On your right, look for the big, dark-brick, church-like building with a steep roof, tall buttresses along the sides, and green-tipped spires rising above the corner.
This is the Scottish Rite Cathedral… though these days it’s more often called the Scottish Rite Theatre, which is a pretty polite way of saying, “Yes, it looks like a church, but the show’s inside.” You’re standing by 400 Northeast Perry, right at the corner with Spalding, and this place is important enough to be a contributing part of Peoria’s North Side Historic District.
The Scottish Rite group that calls this home has been around a long time. They organized back in 1867 in Yates City, then shifted to Peoria in 1869, bouncing through three different downtown meeting spots before they finally planted their flag here.

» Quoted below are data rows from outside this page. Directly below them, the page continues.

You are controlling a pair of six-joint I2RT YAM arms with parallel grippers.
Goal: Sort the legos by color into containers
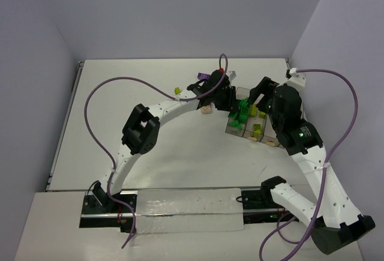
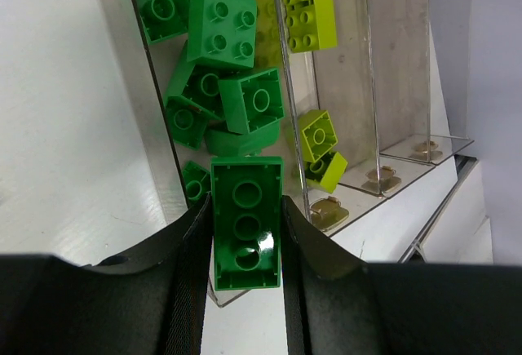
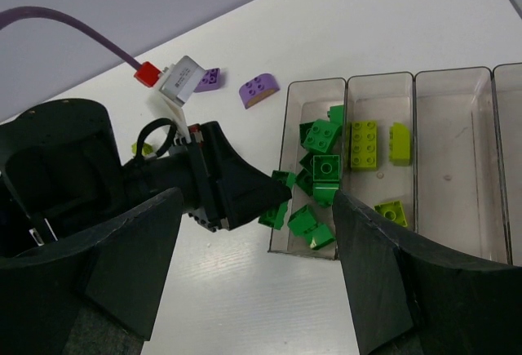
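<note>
My left gripper (image 2: 246, 208) is shut on a dark green lego (image 2: 246, 224), which sits lengthwise between the jaws with its hollow underside facing the camera. It hangs over the near end of the first bin of the containers (image 3: 347, 82). That bin holds several dark green legos (image 3: 325, 167). The second bin holds yellow-green legos (image 3: 363, 144). The other bins in view hold no bricks. My right gripper (image 3: 258, 196) is open above the bins' near end with nothing between its fingers. In the top view the left gripper (image 1: 231, 108) and right gripper (image 1: 261, 96) flank the containers (image 1: 255, 126).
Two purple legos (image 3: 259, 88) lie on the table left of the bins. A tan lego (image 1: 207, 110) lies under the left arm, and a yellow-green one (image 1: 177, 90) further left. Purple cables loop over both arms.
</note>
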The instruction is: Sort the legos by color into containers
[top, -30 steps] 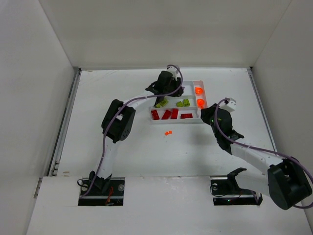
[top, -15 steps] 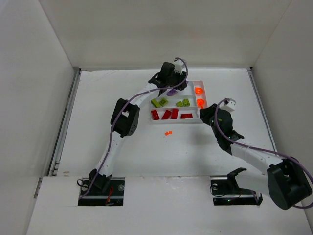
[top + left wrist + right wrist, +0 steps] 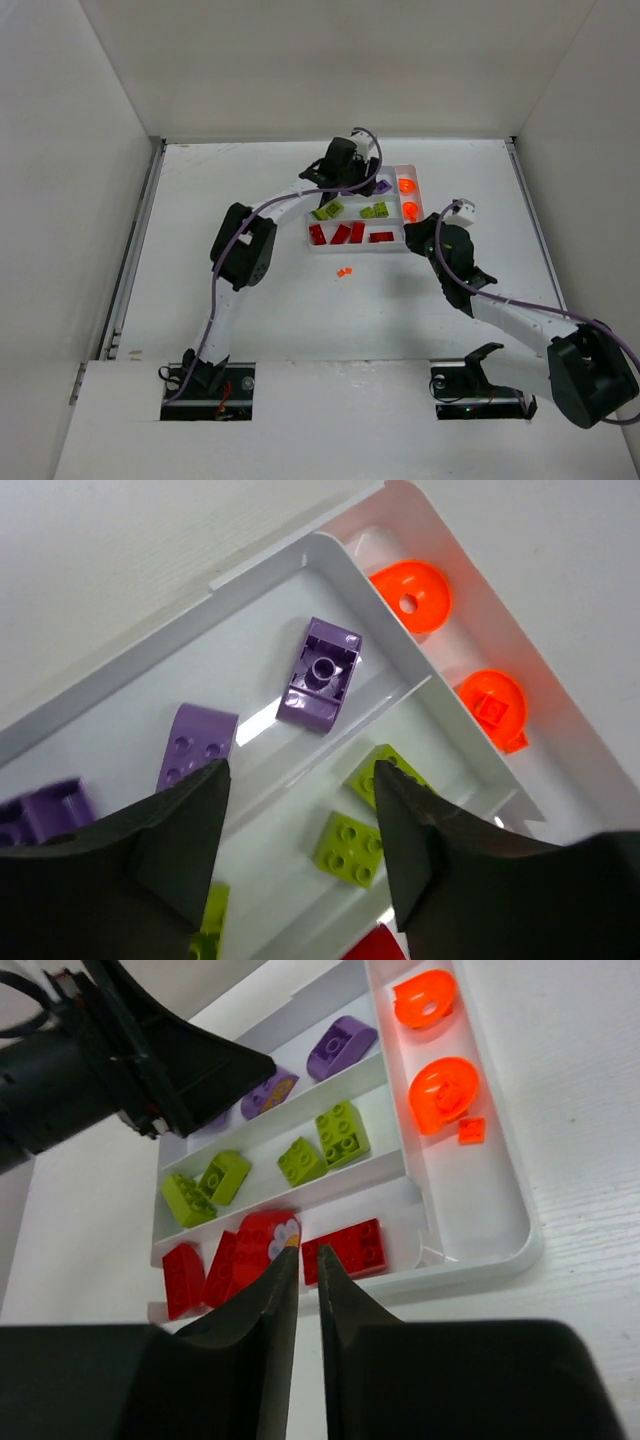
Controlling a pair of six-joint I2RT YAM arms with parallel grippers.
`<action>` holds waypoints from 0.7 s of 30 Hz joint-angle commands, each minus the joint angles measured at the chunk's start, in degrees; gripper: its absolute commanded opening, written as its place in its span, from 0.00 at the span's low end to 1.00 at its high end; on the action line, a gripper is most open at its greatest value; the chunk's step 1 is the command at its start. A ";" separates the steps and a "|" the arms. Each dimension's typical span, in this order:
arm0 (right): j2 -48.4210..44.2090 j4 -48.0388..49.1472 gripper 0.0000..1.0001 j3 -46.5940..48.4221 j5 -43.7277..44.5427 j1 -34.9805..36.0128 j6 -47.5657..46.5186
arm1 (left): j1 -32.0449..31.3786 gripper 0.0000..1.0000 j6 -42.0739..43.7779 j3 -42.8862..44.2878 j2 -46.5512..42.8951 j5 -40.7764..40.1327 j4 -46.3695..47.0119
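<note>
Orange bits [image 3: 344,271] at 6 o'clock of the tray [image 3: 330,249] look light, hard, slick: pinch across flat sides. Left jaws apart; right jaws together, empty.

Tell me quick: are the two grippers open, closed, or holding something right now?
Left gripper: open, holding nothing.
Right gripper: closed, holding nothing.
</note>
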 commanded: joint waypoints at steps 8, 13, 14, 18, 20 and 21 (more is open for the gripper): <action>5.95 -7.49 0.20 9.95 -2.93 14.22 -6.79 | -9.80 0.24 -26.33 -63.88 -57.32 -27.17 22.37; 13.43 -8.41 0.37 11.63 -3.11 21.29 -8.27 | -12.21 0.27 -30.15 -77.56 -67.60 -30.91 19.32; 15.36 -9.28 0.40 13.03 -3.11 22.52 -10.02 | -11.78 0.27 -30.42 -79.58 -69.88 -31.09 18.26; 21.87 -14.74 0.44 19.81 -2.14 25.87 -14.52 | -8.53 0.29 -30.16 -85.57 -78.32 -32.06 15.35; 24.77 -16.32 0.44 22.36 -1.09 26.22 -16.01 | -6.34 0.31 -30.07 -88.21 -81.58 -31.62 15.97; 25.66 -16.76 0.45 23.15 -0.48 26.23 -16.28 | -5.46 0.31 -30.07 -89.52 -82.81 -31.27 16.66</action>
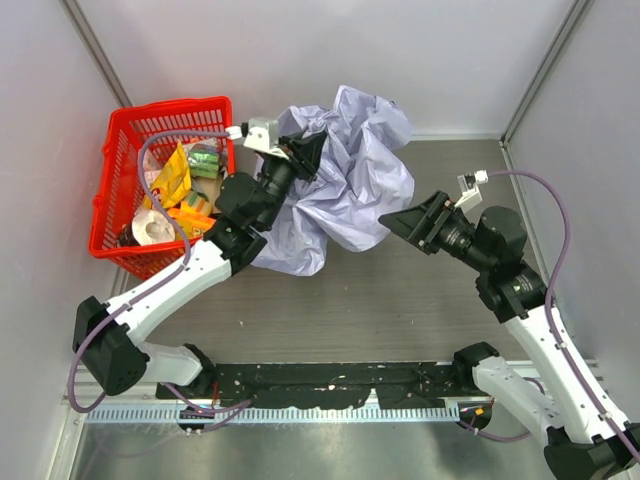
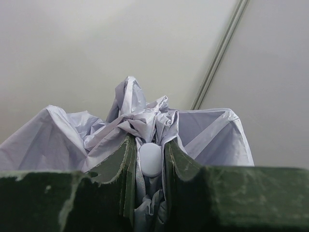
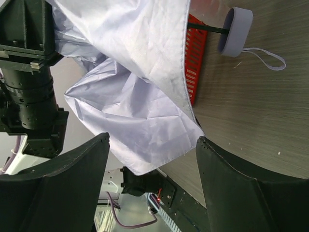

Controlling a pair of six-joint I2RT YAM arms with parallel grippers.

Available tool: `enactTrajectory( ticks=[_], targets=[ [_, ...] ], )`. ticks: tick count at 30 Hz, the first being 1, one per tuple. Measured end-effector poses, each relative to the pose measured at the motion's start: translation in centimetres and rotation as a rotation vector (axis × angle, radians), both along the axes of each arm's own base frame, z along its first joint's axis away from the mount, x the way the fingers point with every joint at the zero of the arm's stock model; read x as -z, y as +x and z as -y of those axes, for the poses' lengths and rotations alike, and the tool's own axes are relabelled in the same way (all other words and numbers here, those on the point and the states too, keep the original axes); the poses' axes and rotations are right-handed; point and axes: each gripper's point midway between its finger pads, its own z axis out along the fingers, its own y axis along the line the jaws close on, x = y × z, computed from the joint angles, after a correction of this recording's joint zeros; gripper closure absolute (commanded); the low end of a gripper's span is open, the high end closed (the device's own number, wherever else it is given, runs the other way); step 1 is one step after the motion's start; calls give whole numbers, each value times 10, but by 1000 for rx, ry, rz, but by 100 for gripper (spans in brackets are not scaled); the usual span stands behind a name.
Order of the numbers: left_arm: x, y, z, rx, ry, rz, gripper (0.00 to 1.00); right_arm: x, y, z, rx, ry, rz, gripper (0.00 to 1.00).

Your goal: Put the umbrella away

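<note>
Immediately left of the left gripper (image 1: 300, 152) stands a red plastic mesh basket (image 1: 118, 190) holding assorted packets. The left arm reaches diagonally from its base, up and to the right. Its wrist view shows the left gripper (image 2: 150, 169) clamped on a bunched fold of the umbrella (image 2: 58, 137), a compact folding type with a crumpled pale lavender-white fabric canopy. A white rounded tip sits between the fingers (image 2: 113, 169). The umbrella (image 1: 350, 190) lies collapsed on the grey wood-grain table (image 1: 400, 310), spreading right of and below the left gripper, between the two grippers. Ahead of the right gripper (image 3: 152, 183), its thin black shaft ends in a pale round handle (image 3: 235, 31) with a light strap (image 3: 263, 55) lying flat on the table. The right arm is bent at the elbow. The right gripper (image 1: 415, 222) points left with fingers wide apart, holding nothing, just beside the canopy's right edge; contact cannot be determined. Open table surface shows between the canopy and the arm bases, and grey walls (image 1: 40, 120) enclose the sides.
</note>
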Motion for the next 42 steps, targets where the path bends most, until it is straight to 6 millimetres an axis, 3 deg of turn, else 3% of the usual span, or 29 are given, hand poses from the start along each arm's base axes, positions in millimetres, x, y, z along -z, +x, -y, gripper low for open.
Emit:
enactTrajectory(
  ticks=[11, 13, 15, 16, 17, 18, 21, 23, 28, 30, 31, 32, 33, 34, 36, 38, 40, 42],
  targets=[
    [2, -2, -5, -5, -27, -22, 100, 19, 7, 0, 11, -44, -57, 25],
    [2, -3, -5, -2, -32, -26, 100, 17, 6, 1, 12, -38, -45, 34],
    [2, -4, -5, 5, -51, -34, 100, 10, 7, -2, 5, -4, -14, 53],
    [1, -5, -5, 8, -63, -40, 100, 7, 9, -5, -8, 22, 1, 74],
    [1, -5, -6, 11, -79, -49, 100, 4, 10, -9, -24, 48, 10, 81],
    [2, -5, -6, 14, -91, -62, 100, 1, 13, -13, -44, 76, 21, 99],
    [11, -3, -7, 7, -132, -135, 100, -17, 18, -28, -125, 155, 84, 100],
    [21, 0, -10, 0, -157, -196, 100, -30, 16, -31, -167, 206, 138, 100],
    [38, 10, -23, 25, -261, -320, 100, -96, -19, -25, -298, 437, 382, 100],
    [44, 13, -32, 32, -312, -361, 100, -110, -34, -23, -357, 510, 436, 85],
    [46, 13, -35, 37, -327, -375, 100, -108, -39, -22, -384, 535, 434, 64],
    [48, 15, -39, 38, -343, -393, 100, -99, -42, -21, -403, 545, 412, 57],
    [50, 15, -42, 42, -354, -411, 100, -86, -41, -20, -410, 533, 373, 40],
    [51, 16, -45, 46, -367, -431, 100, -65, -34, -20, -399, 491, 299, 34],
    [57, 16, -49, 42, -369, -461, 100, -30, -8, -20, -289, 337, 177, 25],
    [63, 16, -53, 29, -358, -489, 100, -12, 12, -10, -146, 137, 113, 23],
    [71, 15, -55, 12, -332, -519, 100, -14, 19, 10, -33, -70, 119, 23],
    [76, 15, -57, -7, -292, -545, 100, -30, 16, 29, 26, -240, 164, 23]
  ],
)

Take a second and enjoy the Gothic attitude: those flying buttresses, the vertical lines, the stained glass meant to whisper in symbols instead of shouting in neon. The design was inspired by European travels, and the building went up under the architectural firm Hewitt, Emerson and Gregg for about $400,000 in the mid-1920s… call it roughly $7 million today. The cornerstone was set on May 7, 1924, and by January 13, 1925, they dedicated it with a public ceremony. Inside is an auditorium with a stage and around 900 seats… because mystery societies, apparently, love a good production number.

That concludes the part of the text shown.